» Try it: No pictures in the copy. Write out the listing below exactly.

===== Data below =====

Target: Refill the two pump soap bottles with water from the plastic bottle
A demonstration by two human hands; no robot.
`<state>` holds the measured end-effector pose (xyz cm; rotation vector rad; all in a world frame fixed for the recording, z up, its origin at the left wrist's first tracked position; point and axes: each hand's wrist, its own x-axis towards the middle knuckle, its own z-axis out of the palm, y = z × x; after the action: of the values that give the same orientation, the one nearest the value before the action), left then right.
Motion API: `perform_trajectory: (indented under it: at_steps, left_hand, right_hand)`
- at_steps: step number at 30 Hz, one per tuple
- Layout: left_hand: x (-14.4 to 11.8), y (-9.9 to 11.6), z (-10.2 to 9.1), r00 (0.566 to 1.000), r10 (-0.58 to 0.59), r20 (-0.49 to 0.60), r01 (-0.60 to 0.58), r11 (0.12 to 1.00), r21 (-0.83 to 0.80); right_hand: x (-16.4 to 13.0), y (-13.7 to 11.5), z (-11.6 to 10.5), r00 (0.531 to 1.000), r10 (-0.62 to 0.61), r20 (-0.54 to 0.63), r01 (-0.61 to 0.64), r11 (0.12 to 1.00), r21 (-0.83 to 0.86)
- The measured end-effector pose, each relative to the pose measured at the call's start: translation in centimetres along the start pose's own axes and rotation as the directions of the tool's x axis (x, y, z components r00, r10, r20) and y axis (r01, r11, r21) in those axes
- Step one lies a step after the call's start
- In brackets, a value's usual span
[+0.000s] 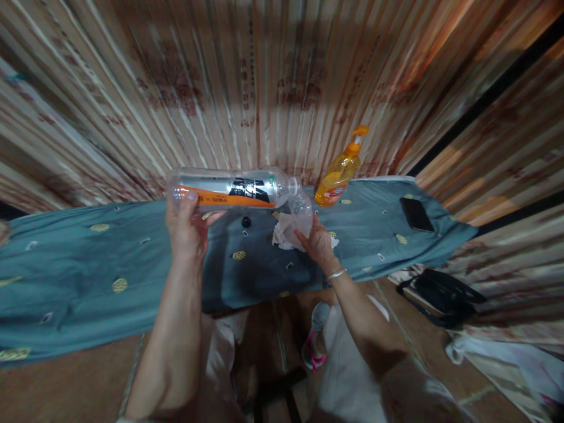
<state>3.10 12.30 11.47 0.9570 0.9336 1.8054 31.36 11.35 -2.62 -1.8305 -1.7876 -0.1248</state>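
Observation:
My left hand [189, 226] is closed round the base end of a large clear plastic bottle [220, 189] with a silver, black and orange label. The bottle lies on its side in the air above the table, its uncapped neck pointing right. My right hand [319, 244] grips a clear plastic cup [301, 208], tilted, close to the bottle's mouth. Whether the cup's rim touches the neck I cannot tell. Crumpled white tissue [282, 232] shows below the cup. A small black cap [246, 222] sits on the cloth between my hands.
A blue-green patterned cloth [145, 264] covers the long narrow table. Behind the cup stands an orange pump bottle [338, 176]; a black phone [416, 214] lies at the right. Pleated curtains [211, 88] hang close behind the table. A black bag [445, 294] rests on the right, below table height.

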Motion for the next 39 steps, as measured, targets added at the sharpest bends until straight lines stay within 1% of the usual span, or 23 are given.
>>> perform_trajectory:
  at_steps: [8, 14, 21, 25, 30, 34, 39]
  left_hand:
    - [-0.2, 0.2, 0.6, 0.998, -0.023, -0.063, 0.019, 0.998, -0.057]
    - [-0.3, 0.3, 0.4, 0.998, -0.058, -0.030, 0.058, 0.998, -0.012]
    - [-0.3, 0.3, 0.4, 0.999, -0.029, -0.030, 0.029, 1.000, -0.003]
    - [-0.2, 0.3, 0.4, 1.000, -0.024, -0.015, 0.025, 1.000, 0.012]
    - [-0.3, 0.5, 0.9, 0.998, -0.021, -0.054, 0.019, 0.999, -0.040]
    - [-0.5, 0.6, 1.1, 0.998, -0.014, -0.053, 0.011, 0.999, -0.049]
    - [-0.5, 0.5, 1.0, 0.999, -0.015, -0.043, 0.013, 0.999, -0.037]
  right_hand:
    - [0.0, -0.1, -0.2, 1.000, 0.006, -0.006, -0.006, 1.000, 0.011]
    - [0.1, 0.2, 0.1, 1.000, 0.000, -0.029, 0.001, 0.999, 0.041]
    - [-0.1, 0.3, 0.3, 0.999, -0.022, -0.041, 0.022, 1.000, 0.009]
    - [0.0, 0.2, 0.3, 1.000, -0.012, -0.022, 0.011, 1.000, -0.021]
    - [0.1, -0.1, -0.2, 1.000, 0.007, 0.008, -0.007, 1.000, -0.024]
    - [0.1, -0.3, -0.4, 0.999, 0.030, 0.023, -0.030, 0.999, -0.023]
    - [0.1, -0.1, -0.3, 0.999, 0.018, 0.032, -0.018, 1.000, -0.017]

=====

» Answer to this exercise:
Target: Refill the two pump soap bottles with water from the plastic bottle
A demonstration by two human hands; no robot.
`<state>` holds the measured end-effector pose (xyz cm; rotation vector rad; all in a world frame fixed for the recording, z up, its origin at the left wrist's first tracked position; point and axes: each hand's wrist, its own x-axis towards the middle knuckle, its own z-axis out of the palm, y = z × x; after the action: of the values that give the same orientation, the one nearest the value before the action), left then right.
Motion API: `perform_trajectory: (indented under it: at_steps, left_hand, right_hand)`
- at_steps: step number at 30 Hz, one per tuple
- Layout: left_hand: x (-14.4 to 11.8), y (-9.9 to 11.6), z (-10.2 to 9.1), r00 (0.566 to 1.000), r10 (-0.58 to 0.59), r20 (-0.49 to 0.60), r01 (-0.60 to 0.58), r11 (0.12 to 1.00), r21 (-0.83 to 0.80); right_hand: x (-16.4 to 13.0), y (-13.7 to 11.5), z (-11.6 to 10.5), r00 (0.531 to 1.000), r10 (-0.62 to 0.61), r20 (-0.54 to 0.63), r01 (-0.61 to 0.64), r11 (0.12 to 1.00), r21 (-0.83 to 0.86)
- The measured end-effector pose, each relative to the pose measured at the call's start: translation in centimetres along the start pose's own axes and rotation as the directions of the tool's x axis (x, y, z components r00, r10, r20) and y axis (r01, r11, r21) in those axes
- Step one lies a step after the call's start
- In brackets, a value's usual span
[+0.000s] 
<state>3.10 12.30 11.47 0.9570 0.9336 1.8054 31.36 11.35 -2.62 -1.8305 -1.7876 -0.1248</state>
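Observation:
My left hand [189, 226] is closed round the base end of a large clear plastic bottle [220, 189] with a silver, black and orange label. The bottle lies on its side in the air above the table, its uncapped neck pointing right. My right hand [319, 244] grips a clear plastic cup [301, 208], tilted, close to the bottle's mouth. Whether the cup's rim touches the neck I cannot tell. Crumpled white tissue [282, 232] shows below the cup. A small black cap [246, 222] sits on the cloth between my hands.
A blue-green patterned cloth [145, 264] covers the long narrow table. Behind the cup stands an orange pump bottle [338, 176]; a black phone [416, 214] lies at the right. Pleated curtains [211, 88] hang close behind the table. A black bag [445, 294] rests on the right, below table height.
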
Motion for the next 39 steps, as measured, targets added at the sharpest bends until straight lines stay within 1% of the usual span, or 23 are given.
>>> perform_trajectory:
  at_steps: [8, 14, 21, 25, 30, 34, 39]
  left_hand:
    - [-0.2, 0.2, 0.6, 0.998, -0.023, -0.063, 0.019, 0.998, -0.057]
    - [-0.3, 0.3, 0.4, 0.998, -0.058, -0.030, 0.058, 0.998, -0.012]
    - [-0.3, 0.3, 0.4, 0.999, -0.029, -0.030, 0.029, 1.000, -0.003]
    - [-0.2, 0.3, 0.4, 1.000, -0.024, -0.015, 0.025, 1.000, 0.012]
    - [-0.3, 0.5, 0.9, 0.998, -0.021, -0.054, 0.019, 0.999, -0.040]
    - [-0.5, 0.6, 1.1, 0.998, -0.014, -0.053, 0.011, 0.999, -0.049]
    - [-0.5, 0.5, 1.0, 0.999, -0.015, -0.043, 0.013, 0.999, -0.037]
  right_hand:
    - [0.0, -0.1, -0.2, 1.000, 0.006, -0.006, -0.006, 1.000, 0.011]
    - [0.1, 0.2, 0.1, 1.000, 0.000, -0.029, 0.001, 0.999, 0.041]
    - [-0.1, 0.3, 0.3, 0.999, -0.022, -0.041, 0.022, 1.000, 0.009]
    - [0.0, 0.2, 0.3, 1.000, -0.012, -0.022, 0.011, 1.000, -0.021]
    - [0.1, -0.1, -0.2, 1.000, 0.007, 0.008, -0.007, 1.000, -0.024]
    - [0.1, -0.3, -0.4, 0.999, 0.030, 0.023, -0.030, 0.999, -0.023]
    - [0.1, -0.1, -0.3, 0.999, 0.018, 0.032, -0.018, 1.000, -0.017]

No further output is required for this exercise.